§ THE RECORDS
++++

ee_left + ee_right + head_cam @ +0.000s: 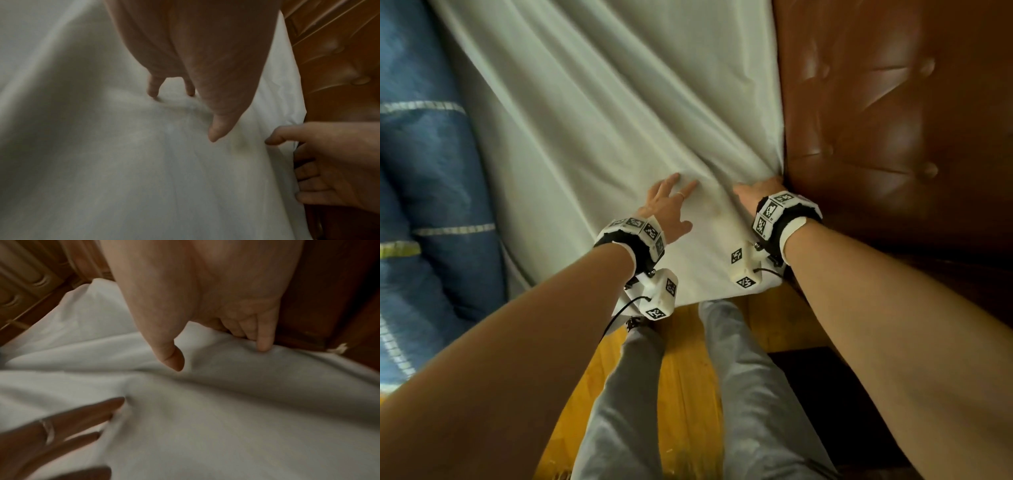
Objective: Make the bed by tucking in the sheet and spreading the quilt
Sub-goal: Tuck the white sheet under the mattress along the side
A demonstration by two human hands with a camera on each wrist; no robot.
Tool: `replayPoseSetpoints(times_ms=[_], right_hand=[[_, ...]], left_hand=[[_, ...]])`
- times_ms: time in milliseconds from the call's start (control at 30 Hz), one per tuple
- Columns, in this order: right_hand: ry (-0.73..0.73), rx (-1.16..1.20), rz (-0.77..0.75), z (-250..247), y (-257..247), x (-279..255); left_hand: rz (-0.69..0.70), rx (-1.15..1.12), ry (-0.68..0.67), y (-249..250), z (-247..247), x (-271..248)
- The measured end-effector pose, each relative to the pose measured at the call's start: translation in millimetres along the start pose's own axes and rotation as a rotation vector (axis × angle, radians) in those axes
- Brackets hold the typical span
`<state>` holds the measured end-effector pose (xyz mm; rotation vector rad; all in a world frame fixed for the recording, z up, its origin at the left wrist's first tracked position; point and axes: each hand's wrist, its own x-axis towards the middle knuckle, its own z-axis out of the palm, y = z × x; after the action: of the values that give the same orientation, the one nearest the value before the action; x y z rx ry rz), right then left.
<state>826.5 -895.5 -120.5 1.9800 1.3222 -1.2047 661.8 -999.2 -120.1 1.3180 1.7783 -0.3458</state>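
We are at the near right corner of the bed, working on the tuck-in step; the quilt has not been spread yet. The pale sheet (599, 113) covers the mattress and runs in long diagonal creases toward that corner, where it bunches against the brown tufted headboard (893, 102).

Our left hand (669, 205) lies flat on the sheet with fingers straight and spread, pressing the cloth down and holding nothing. Our right hand (758, 192) sits just beside it at the seam between mattress and headboard. In the right wrist view its fingers (263, 340) curl down over the sheet's edge into that gap, the thumb resting loose on top; whether they actually pinch cloth there we cannot tell.

The blue quilt (431, 171) lies rolled along the far left side of the bed, well apart from both hands.

Next, we judge, the right hand should push the bunched edge deeper while the left draws the creases taut toward the corner. Then we turn to the quilt.
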Motion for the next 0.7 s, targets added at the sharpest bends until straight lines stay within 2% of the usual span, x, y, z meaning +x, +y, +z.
replayPoseSetpoints(times_ms=[67, 167, 333, 467, 567, 700], right_hand=[[0.053, 0.025, -0.002, 5.3, 2.9, -22.6], [0.016, 0.008, -0.079, 16.8, -1.1, -69.0], [-0.014, -0.002, -0.208, 25.8, -11.3, -173.2], [-0.027, -0.030, -0.322, 38.4, -39.7, -283.0], [-0.045, -0.080, -0.482, 61.7, -77.2, -372.6], [-0.037, -0.191, -0.664, 107.9, -134.2, -468.5]], left_hand=[[-0.013, -0.047, 0.044, -1.7, -5.1, -11.8], [-0.022, -0.095, 0.073, -5.5, -16.4, -45.3], [-0.032, -0.112, 0.095, -37.6, -66.4, -145.6], [-0.068, -0.158, 0.218, -96.0, -117.8, -260.4], [-0.123, -0.181, 0.291, -153.6, -150.2, -357.1], [-0.266, -0.302, 0.435, -241.1, -162.9, -482.2]])
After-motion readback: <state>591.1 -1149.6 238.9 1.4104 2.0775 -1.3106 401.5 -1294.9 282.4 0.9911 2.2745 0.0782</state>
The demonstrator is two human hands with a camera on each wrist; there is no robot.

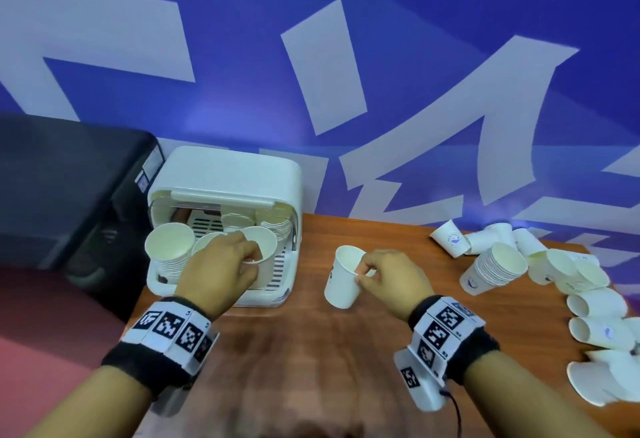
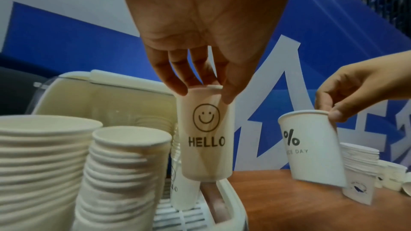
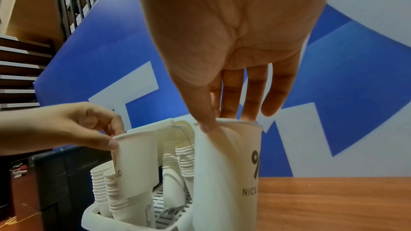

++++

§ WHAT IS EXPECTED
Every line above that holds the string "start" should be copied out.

§ SOLUTION
- times_ms: time in milliseconds from the call's start (control at 30 Hz), one per tuple
- The measured end-effector pose, each relative to the pose measured at the call's start: translation in millimetres along the start pose's own axes and rotation as a rotation vector (axis × angle, radians) in those axes

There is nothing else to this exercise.